Le mot performance n’est pas de trop en matière de 2CV. La preuve ce livre d’Alain Créhange, En peinture Simone !ou  » petite anthologie imaginaire de la 2CV dans l’histoire de l’art occidental « ,publié par Fage éditions, sises à Lyon.. L’auteur, spécialiste de mots-valises, a utilisé la technique du collage dans une série de peintures de maîtres où il a glissé une ou plusieurs 2CV. Ainsi la Joconde devient autostoppeuse et Vermeer (ci-dessus), lui, peint au XVIIe siècle… une Vénus ou une 2CV ? Créhange est le Pierre Dac de la 2CV (Pierre Dac, humoriste foutraque auteur de mots d’esprit, du genre :  » Les bons crus font les bonnes cuites « . Créhange est inspiré par la rencontre entre la peinture et un  » objet parfaitement magique «  (Roland Barthes).
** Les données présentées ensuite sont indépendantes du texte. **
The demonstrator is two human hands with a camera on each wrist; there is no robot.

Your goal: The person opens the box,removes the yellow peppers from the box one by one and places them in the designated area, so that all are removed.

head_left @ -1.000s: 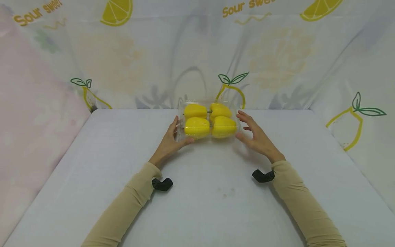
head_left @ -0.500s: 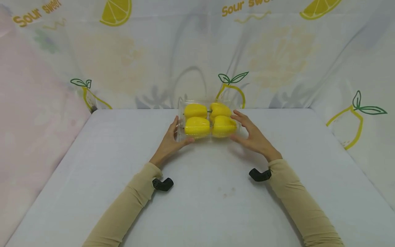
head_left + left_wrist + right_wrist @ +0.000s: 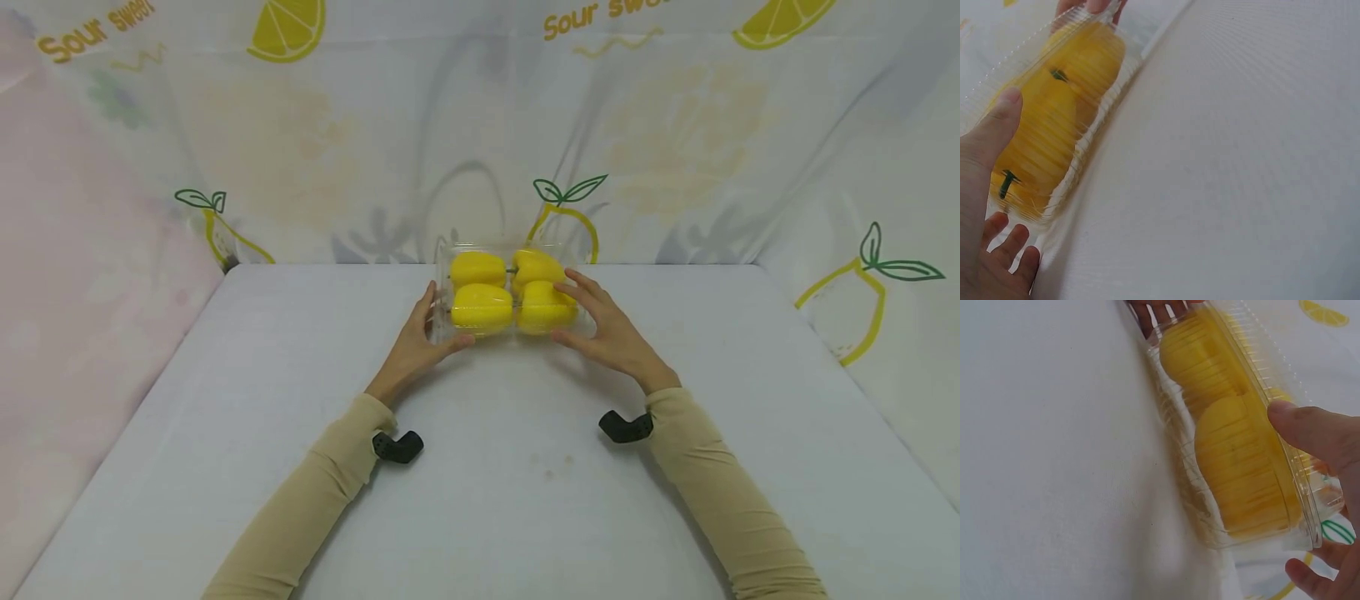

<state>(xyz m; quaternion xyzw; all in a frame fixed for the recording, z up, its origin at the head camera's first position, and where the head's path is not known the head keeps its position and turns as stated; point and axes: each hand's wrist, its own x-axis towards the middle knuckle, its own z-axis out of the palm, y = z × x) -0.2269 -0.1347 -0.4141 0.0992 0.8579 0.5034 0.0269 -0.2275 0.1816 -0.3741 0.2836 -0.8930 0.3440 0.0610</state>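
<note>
The left hand [image 3: 412, 346] holds the left end of a clear plastic box [image 3: 442, 292], its thumb laid along the near side and the other fingers bent round the end. Just right of those fingers, inside the box, sit a front left yellow pepper [image 3: 482, 308] and, beyond it, a back left yellow pepper [image 3: 478, 271]. Further right, nearer the opposite fingers, are a back right yellow pepper [image 3: 538, 267] and a front right yellow pepper [image 3: 545, 307]. The right hand [image 3: 617, 340] clasps the box's right end, thumb against the near side, fingertips reaching over toward the far side; how firmly either hand grips cannot be told. The box lies between both sets of fingers, at the far edge of the white-covered bench [image 3: 495, 517], in front of a lemon-print curtain [image 3: 375, 125].
</note>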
Chacun des collages est accompagné d’un court texte pour la route.

Armes miraculeuses

Le Parisien de dimanche titre en Une :  » Météo : on veut du soleil « .

Dans le film Il va pleuvoir sur Conakry (sur les écrans le 30 avril), une prière collective provoque la pluie après une longue période de sécheresse. En coulisse, les politiciens, qui avaient connaissance des prévisions météo, ont exploité la crédulité des religieux comme de la population.

A Paris, voici les solutions suggérées par le journal et ses lecteurs pour lutter contre le manque de soleil et un moral en berne : les U.V. des cabines de bronzage, les crèmes autobronzantes, les vitamines et les compléments alimentaires.

Crédulité dans un cas, placebo dans l’autre, un poème de Césaire, chacun ses Armes miraculeuses.